Sur les autres demandes,
Il ne paraît pas inéquitable enfin de condamner Mme [P], qui succombe en son appel, à payer à la société Hoist Finance AB la somme de 3000 euros en application des dispositions de l’article 700 du code de procédure civile et dit que les dépens seront employés en frais privilégiés de vente.
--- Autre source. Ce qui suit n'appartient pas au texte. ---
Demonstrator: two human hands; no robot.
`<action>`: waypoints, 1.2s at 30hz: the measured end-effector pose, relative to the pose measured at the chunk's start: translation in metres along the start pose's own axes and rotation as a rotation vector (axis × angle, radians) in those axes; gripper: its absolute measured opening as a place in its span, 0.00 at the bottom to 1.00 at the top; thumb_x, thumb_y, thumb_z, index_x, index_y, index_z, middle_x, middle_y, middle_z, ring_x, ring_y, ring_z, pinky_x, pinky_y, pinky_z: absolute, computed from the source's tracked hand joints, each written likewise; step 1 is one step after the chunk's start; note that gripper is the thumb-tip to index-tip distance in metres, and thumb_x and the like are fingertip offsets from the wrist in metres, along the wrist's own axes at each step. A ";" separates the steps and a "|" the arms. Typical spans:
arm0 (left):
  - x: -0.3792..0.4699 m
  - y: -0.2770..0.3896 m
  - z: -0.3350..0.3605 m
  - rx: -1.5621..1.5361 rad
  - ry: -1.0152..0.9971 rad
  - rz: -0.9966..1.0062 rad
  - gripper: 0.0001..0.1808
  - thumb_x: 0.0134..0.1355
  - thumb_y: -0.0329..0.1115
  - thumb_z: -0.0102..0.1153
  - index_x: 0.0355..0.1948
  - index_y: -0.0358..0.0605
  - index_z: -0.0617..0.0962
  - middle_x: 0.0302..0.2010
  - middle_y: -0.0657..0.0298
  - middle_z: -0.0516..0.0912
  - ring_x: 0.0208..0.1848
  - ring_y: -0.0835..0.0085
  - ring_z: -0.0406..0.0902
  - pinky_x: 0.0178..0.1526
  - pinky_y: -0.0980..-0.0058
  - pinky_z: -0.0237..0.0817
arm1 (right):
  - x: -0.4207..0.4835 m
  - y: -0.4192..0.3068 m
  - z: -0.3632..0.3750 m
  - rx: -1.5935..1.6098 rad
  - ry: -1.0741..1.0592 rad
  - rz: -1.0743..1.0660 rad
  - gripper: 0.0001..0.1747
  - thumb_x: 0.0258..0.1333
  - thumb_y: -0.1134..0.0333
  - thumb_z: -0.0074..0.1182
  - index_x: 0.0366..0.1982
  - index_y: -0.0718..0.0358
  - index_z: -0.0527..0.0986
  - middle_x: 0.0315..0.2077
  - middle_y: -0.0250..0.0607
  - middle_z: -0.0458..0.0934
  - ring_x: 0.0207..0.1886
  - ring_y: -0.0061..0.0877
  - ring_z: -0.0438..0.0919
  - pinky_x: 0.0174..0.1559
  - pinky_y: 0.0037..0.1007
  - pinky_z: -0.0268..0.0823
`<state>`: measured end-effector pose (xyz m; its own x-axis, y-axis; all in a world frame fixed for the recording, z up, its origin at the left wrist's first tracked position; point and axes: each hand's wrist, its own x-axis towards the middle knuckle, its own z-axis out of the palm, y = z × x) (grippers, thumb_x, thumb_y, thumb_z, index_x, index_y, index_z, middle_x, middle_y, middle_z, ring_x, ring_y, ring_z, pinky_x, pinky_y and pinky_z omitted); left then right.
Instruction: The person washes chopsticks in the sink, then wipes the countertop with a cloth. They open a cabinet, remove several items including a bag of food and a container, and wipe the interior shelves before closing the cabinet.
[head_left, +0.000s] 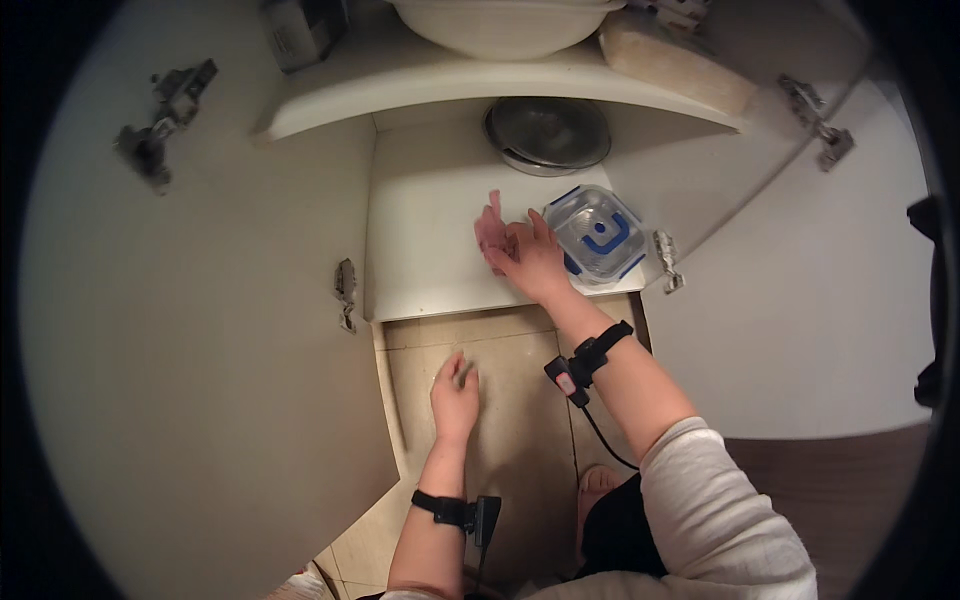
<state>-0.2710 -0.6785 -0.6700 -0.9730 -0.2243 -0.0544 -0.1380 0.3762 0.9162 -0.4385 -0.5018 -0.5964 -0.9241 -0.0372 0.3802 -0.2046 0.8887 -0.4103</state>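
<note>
My right hand (536, 262) reaches over the lower board of an open cabinet, its thumb and fingers closed on a crumpled pink piece of thin material (491, 225). Whether that piece is cloth or plastic I cannot tell. Just right of this hand lies a clear square food container (598, 232) with a blue handle and blue clips on its lid. Below the board's front edge, my left hand (454, 401) hangs above the tiled floor, fingers apart and holding nothing.
Deeper on the lower board (427, 225) are round metal lids or pans (551, 133). An upper shelf (450, 91) overhangs them, bearing a white basin (510, 30) and a pale package (667, 64). Swung-out doors (210, 322) with metal hinges (345, 295) flank both sides.
</note>
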 end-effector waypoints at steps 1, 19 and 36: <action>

Mme [P] sera pour sa part déboutée de ses demandes formées à ces titres.
PAR CES MOTIFS :
La cour, statuant publiquement, par décision contradictoire, mise à disposition au greffe et en dernier ressort,
Infirme en toutes ses dispositions le jugement déféré sauf en ce qu’il a débouté Mme [Y] [B] veuve [P] de sa demande de dommages et intérêts pour abus de saisie,
Statuant à nouveau et y ajoutant,
Rejette l’exception de nullité du commandement de payer valant saisie immobilière signifié à Mme [Y] [B] [J], veuve [P], le 9 janvier 2020,
Rejette l’exception de nullité de l’assignation à l’audience d’orientation signifiée à Mme [Y] [B] [J] veuve [P],
Constate que la société Hoist Finance AB, venant aux droits de la BNP Paribas Personal Finance, venant elle-même aux droits de l’Union de Crédit pour le Bâtiment est titulaire d’un titre exécutoire constatant une créance certaine, liquide et exigible à l’égard de Mme [Y] [B] [J] veuve [P],
Fixe la créance de la société Hoist Finance AB, venant aux droits de la BNP Paribas Personal Finance, venant aux droits de l’Union de Crédit pour le Bâtiment à l’encontre de Mme [Y] [B] [J], veuve [P] à la somme de 181 951,96 euros outre les intérêts au taux conventionnel de 1,36% l’an dus à compter du 19 juin 2019 jusqu’à parfait réglement sur la somme de 162 560 euros et au taux légal sur le surplus,
Déboute Mme [Y] [B] [J] veuve [P] du surplus de ses prétentions,
Donne acte à la société Hoist Finance qu’elle ne s’oppose pas à la vente amiable du bien saisi et autorise Mme [B] [J], veuve [P] à y procéder,
Fixe le prix plancher à la somme de 130 000 euros,
Taxe les frais de procédure à la charge de l’acquéreur ainsi que l’émolument à calculer sur le prix de vente,
Renvoie le dossier devant le juge de l’exécution du tribunal judiciaire de Périgeux pour la poursuite de la procédure le 17 octobre 2023 à 14h00,
Condamne Mme [Y] [B] veuve [P] à payer à la société Hoist Finance la somme de 3000 euros en application des dispositions de l’article 700 du code de procédure civile,
Dit que les dépens seront employés en frais privilégiés de vente.
La présente décision a été signée par Madame Paule POIREL, présidente, et Madame Mélody VIGNOLLE-DELTI, greffier, à laquelle la minute de la décision a été remise par le magistrat signataire.